+ Page 20 +
-----------------------------------------------------------------
Casting the Net
-----------------------------------------------------------------
-----------------------------------------------------------------
Caplan, Priscilla. "DOI or Don't We?" The Public-Access Computer
Systems Review 9, no. 1 (1998): 20-25.
-----------------------------------------------------------------
I originally wrote this column last December but it took so long
to get scheduled for publication, I had to update it and resubmit
it for a later issue. That tells us two things: the lead time
for e-journals is still longer than you'd like; and things move
fast in the world of the DOI.
DOI stands for Digital Object Identifier, which isn't just an
identifier but also an entire system for assigning, maintaining,
resolving, and using persistent identifiers. (Since this carries
obvious potential for semantic confusion, I'll try to be careful
to distinguish between the "DOI system" and the "DOI
identifier.") The system was originally developed for the
Association of American Publishers by R.R. Bowker and the
Corporation for National Research Initiatives (CNRI), but now is
managed by the International DOI Foundation, a nonprofit
membership organization based in New York and Geneva. The intent
is to facilitate digital commerce by maintaining persistent links
to the rights holder of a digital object.

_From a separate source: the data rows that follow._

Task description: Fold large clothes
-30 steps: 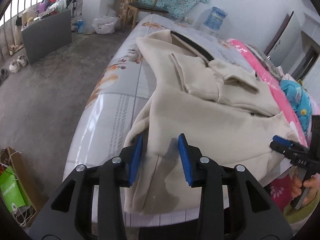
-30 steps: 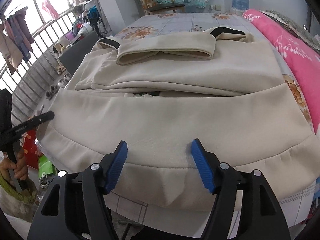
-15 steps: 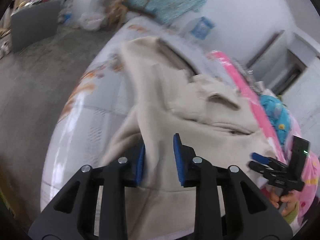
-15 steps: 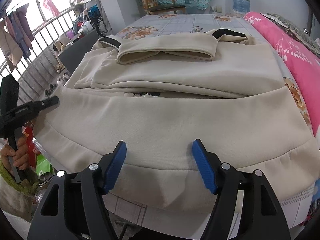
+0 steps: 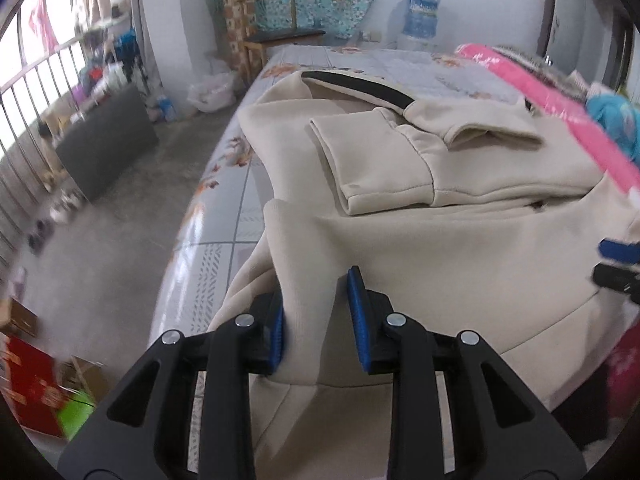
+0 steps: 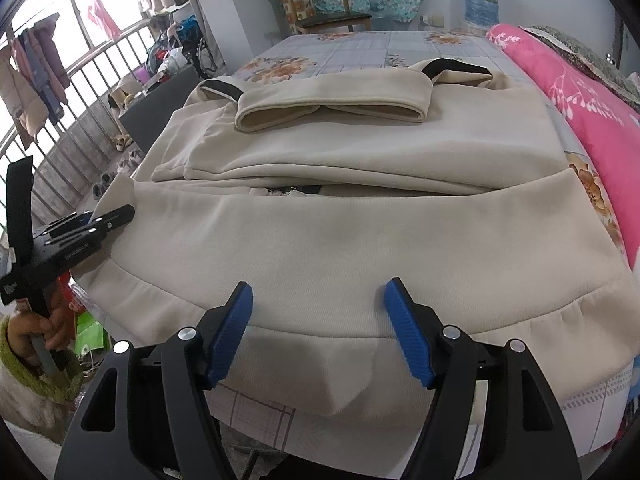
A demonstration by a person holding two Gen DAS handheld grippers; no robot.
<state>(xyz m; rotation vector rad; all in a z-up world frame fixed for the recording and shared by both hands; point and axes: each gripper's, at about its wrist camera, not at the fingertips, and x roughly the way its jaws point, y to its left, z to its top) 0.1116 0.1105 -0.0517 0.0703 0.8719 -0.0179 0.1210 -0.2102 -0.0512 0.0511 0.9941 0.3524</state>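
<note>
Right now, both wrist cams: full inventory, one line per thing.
Cream garment: 1, partly folded, spread on the bed, hem at near edge.
Bed: 1, grey floral sheet.
Pink quilt: 1, along bed's right side.
Wooden chair: 1, brown, beyond bed.
Water jug: 1, blue, by far wall.
Left gripper: black, blue pads, hem corner bunched between its fingers.
Right gripper: black, blue pads, open over hem.
</note>
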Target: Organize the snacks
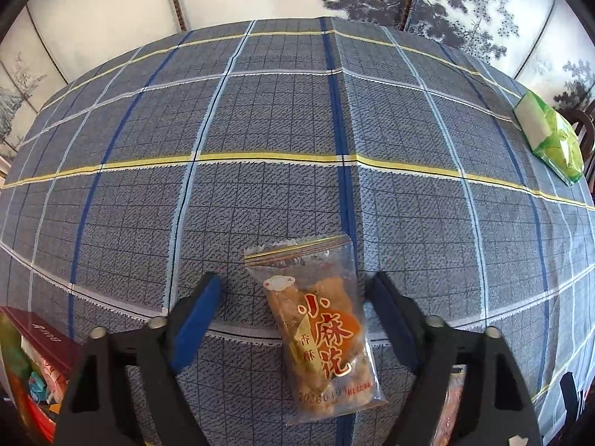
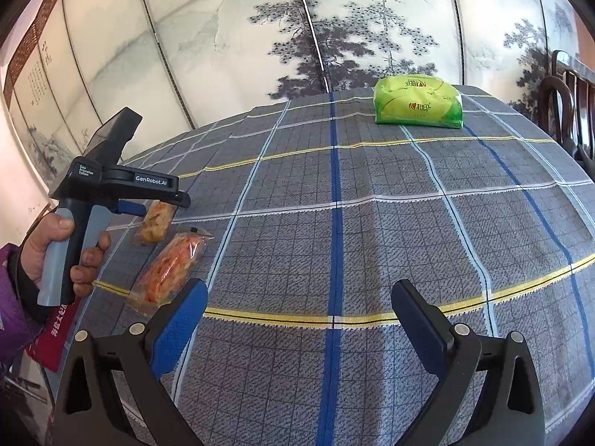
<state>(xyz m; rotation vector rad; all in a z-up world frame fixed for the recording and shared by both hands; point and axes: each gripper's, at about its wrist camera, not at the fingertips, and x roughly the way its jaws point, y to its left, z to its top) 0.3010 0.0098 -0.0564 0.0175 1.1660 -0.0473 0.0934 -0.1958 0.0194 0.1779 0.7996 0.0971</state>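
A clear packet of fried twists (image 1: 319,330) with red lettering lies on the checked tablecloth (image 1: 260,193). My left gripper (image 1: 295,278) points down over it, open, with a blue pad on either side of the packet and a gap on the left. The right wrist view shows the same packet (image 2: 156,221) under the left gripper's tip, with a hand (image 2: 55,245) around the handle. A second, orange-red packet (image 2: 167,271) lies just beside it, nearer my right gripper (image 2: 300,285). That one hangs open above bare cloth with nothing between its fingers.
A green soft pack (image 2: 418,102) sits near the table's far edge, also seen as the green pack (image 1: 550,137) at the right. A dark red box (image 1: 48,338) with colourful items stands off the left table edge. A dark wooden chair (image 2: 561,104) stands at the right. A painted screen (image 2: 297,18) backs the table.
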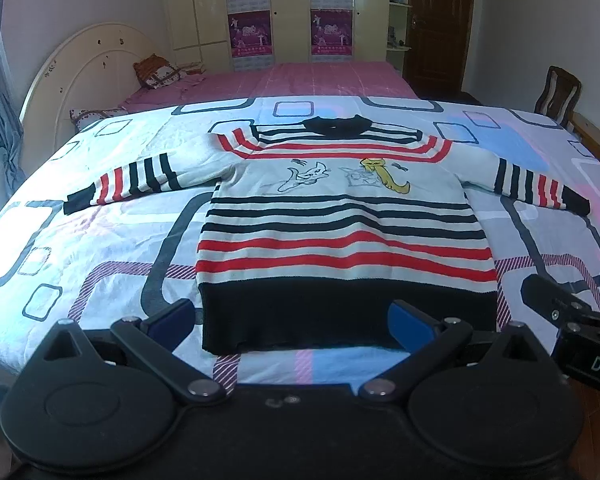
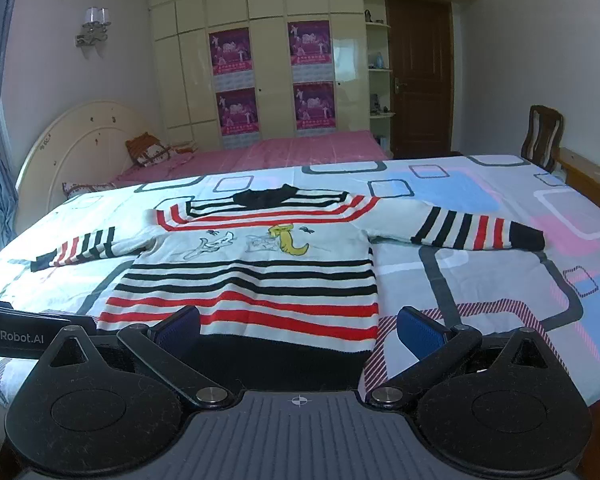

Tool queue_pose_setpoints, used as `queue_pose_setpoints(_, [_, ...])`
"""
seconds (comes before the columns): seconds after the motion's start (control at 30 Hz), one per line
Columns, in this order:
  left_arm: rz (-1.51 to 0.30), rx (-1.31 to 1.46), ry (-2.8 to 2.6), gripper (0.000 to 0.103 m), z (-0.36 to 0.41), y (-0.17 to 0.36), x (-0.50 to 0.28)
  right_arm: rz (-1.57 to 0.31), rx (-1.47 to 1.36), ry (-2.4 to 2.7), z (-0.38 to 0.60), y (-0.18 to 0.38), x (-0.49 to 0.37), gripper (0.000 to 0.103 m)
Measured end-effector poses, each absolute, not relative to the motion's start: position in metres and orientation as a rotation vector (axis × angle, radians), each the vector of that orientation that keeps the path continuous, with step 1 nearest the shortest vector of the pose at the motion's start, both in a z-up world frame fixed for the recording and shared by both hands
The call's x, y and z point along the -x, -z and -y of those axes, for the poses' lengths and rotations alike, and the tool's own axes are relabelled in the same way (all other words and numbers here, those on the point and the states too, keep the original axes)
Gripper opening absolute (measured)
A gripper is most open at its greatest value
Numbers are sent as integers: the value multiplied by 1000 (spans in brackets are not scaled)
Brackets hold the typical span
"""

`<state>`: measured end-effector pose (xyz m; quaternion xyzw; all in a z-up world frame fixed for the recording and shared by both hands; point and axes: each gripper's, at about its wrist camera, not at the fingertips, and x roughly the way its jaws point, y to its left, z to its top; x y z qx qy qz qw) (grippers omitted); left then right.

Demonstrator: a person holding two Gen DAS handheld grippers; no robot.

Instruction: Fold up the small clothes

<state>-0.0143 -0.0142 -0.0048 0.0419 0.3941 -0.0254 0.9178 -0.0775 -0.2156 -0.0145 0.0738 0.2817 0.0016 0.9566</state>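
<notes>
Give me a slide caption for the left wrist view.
Open left gripper at the black hem of a striped sweater spread flat, sleeves out, on the bed.

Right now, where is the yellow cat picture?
The yellow cat is on the chest of the striped sweater, right of the grey cat drawing in both views, below the black collar.

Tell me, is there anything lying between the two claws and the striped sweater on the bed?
Nothing visible is in the way. The sweater lies flat on the bedsheet, sleeves spread. The left claw and the right claw are both open at its black hem, with only bare sheet beside them.
</notes>
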Motion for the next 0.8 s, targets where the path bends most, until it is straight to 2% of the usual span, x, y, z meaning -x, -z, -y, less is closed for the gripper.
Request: queue_pose_setpoints(0.8, [-833, -88, 50, 103, 15, 7, 7, -576, -159, 3, 218, 19, 72, 103])
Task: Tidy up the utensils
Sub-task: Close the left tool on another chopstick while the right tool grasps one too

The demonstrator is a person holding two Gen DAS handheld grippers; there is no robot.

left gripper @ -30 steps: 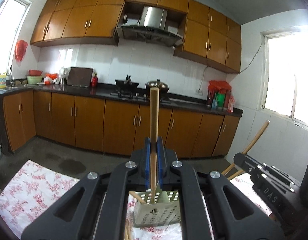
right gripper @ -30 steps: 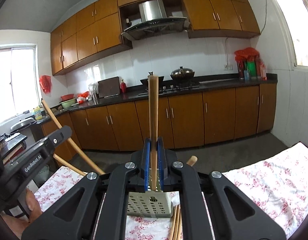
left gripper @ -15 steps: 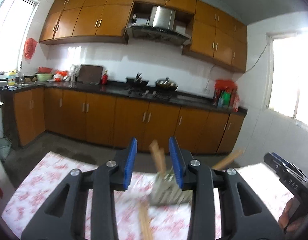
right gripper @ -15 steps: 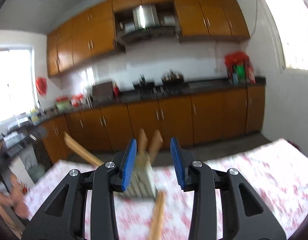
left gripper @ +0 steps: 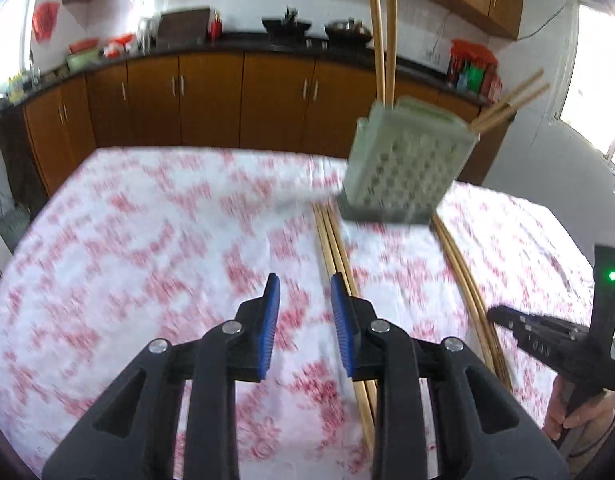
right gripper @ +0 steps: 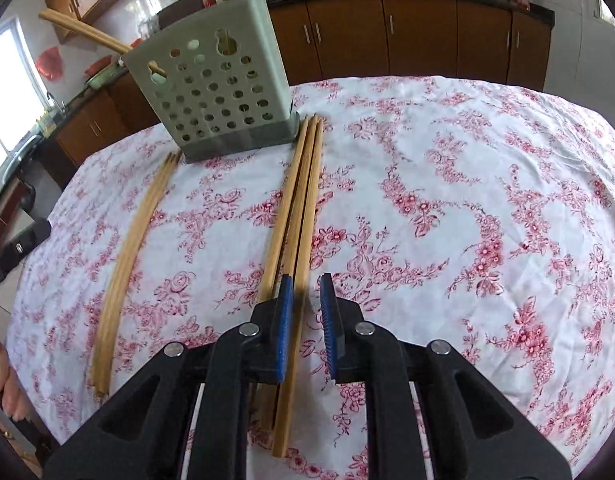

One of the pesky things about URLs is that if you move a
document, the URL changes. If you have the URL embedded in
hundreds of references in Web pages or catalog records, you have
to change all of those references or else incur the dreaded "404
File not found" message on your browser. However, if you use
some other identifier in all of those references, and that
identifier takes you to a directory that maps from the identifier
to the URL of the document, the problem is greatly reduced.
Every time you move the document you only need to locate and
change the single directory entry, not every reference to it.
All schemes for providing persistence, from PURLs to URNs, are
based on this idea of mapping from arbitrary identifiers to true
locations. The mapping is called "indirection," and the act of
getting other information (like a URL) in exchange for an
identifier is called "resolution." (See the glossary below for
acronym identification.)
+ Page 21 +
I Want to Hold Your Hand(le)
As currently implemented, the DOI relies on CNRI's Handle System
software to maintain the directory and provide resolution.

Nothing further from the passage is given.